Cassano non era facile da gestire...
"Aveva una stima nei miei confronti incredibile. Quando deve dire una cosa la dice a modo suo, a volte esagera. Una volta mi fece arrabbiare. Non voleva venire a San Pietro con tutta la squadra quando morì Papa Giovanni Paolo II. Lo convinsi anche quella volta".

Dopo quella stagione incredibile hai portato Spalletti alla Roma.
"Anche con lui ho avuto un rapporto straordinario. Con l'Udinese in Coppa Italia ci fece una testa così. Alla Roma ha portato risultati, il bel gioco, quella squadra giocava un grande calcio. Lui sapeva che con me aveva una persona al suo fianco che gli risolveva i problemi. Ricordo quando Menez non voleva giocare e lo convinsi io e quando convinsi anche Pizarro. Ea rimasto a casa perché nella partita precedente era stato sostituito. Presi la macchina e andai a casa sua. Se non avessi avuto il rapporto che avevo neanche mi avrebbe aperto la porta. Riuscii a portarlo a Trigoria".

Maradona ti voleva al Napoli.
"Ogni volta che giocavamo contro negli spogliatoi prima di scendere in campo mi sussurrava nell'orecchio di andare da lui. El Pibe mi invitò al suo matrimonio in Argentina, eravamo come fratelli, ma non potevo lasciare la Roma".

Il calcio come riscatto sociale.
"Mio padre si spaccava la schiena al lavoro per farci mangiare. Eravamo sette fratelli, siamo cresciuti in mezzo alla strada. A mio padre all'inizio non gliene fregava niente del calcio, era mia madre che insisteva per darmi questa opportunità. Quando mio padre tornava a casa la sera mi diceva: "Ma vai a lavorare, il pallone mica ti dà da mangiare". All'inizio è stata dura, le bocciature, anche con l'Anzio non andò bene. Quando mi prese la Roma, erano tutti felici, quando ho esordito in Serie A a mio padre gli ho dato la gioia più bella, non potrò mai dimenticarlo".

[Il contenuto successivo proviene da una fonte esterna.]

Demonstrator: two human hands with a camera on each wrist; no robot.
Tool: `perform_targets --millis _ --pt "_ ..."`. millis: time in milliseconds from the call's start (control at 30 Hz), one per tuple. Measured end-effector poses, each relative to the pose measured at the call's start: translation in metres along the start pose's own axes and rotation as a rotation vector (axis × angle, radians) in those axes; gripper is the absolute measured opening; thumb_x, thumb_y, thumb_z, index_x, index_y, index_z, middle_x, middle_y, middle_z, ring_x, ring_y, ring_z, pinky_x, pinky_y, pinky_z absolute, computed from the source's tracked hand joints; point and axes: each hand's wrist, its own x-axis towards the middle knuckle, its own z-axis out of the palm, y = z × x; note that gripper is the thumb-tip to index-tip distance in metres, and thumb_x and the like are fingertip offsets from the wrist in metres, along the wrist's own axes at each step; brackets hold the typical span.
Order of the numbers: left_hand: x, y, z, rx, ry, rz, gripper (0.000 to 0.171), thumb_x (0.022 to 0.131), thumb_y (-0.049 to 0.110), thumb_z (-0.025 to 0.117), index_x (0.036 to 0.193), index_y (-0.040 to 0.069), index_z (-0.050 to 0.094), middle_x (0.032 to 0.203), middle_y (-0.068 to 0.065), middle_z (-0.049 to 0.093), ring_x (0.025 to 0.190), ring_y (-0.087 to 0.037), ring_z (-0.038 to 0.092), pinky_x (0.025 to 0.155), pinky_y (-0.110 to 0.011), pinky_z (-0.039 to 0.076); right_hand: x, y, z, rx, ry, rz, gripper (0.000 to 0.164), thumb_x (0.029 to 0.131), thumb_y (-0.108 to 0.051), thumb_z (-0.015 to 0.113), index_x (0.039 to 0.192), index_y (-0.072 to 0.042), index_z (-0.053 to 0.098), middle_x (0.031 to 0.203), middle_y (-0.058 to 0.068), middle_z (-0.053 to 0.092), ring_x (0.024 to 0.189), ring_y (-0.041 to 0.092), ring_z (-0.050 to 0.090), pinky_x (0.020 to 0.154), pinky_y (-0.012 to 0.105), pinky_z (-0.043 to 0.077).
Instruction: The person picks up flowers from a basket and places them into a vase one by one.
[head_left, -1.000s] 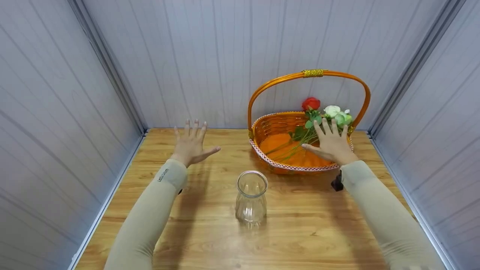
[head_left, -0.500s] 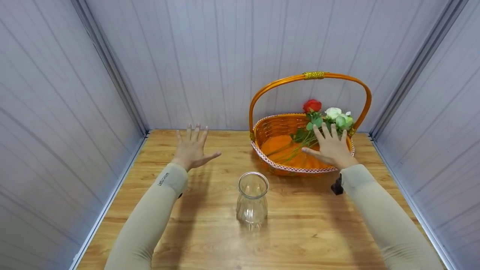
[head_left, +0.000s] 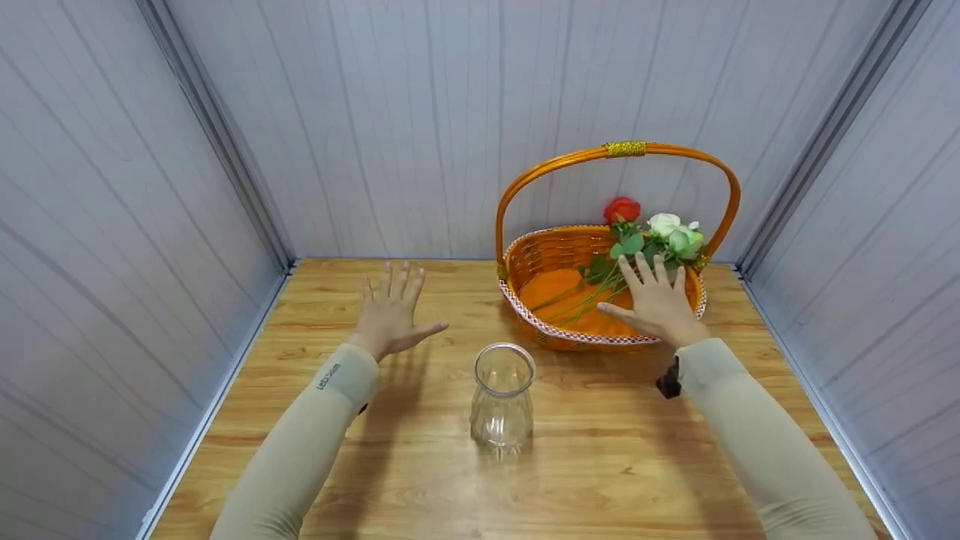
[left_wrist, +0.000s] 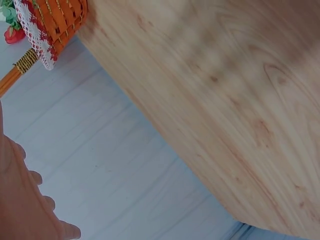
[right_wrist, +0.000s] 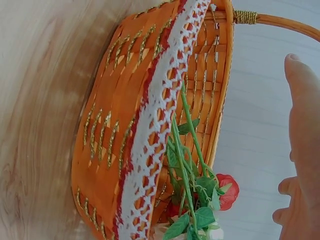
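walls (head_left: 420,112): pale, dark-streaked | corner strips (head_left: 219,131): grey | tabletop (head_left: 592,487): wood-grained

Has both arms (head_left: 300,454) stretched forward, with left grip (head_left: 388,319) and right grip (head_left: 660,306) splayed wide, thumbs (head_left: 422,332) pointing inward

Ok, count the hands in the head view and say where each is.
2: the left hand, left of the glass vase, and the right hand, overlapping the orange basket in view. Neither is hidden.

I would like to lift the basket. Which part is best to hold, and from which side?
Probably the gold-wrapped top of the handle, from above: the basket stands upright, and this arch rises over its opening, higher than the flowers.
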Motion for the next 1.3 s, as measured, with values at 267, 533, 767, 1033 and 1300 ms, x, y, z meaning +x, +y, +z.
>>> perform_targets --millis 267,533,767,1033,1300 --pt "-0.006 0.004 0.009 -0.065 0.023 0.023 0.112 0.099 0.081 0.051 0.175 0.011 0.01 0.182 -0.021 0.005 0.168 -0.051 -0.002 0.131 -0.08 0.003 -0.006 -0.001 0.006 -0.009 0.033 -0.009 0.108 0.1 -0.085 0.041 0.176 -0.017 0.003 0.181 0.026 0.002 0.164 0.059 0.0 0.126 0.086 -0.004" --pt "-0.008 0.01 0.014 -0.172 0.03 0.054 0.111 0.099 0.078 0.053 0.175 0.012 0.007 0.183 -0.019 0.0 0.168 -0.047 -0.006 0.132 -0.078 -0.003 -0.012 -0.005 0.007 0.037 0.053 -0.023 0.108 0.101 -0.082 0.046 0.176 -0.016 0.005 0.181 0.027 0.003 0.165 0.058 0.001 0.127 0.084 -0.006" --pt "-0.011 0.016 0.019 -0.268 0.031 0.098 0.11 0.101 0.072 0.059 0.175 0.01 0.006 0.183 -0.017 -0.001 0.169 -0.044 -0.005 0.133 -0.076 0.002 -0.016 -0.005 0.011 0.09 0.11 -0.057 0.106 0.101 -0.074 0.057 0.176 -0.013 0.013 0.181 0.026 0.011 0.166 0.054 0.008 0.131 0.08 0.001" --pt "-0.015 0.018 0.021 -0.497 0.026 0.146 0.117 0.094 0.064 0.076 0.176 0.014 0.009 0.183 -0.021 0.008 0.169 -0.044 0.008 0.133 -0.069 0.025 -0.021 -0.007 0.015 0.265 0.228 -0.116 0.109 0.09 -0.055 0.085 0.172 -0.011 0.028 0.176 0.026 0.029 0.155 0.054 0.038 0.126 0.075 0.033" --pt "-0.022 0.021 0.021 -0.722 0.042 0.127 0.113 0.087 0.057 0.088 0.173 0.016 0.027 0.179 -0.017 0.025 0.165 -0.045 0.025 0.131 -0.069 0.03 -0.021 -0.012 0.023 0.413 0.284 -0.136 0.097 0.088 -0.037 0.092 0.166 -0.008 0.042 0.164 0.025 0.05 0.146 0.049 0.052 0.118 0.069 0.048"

Cosa chiedi alla vita dopo i settanta anni?
"I tempi sono cambiati, mi auguro ci sia più rispetto, il calcio deve ritrovare serenità. Anche nei campionati dei bambini si pensa solo al risultato. Oggi si vuole tutto e subito. Mi auguro che si possa cambiare, che i ragazzi possano coltivare il loro sogno divertendosi, senza mollare mai. Io ho affrontato i problemi veri, ho imparato che dalla vita bisogna prendere quello che viene".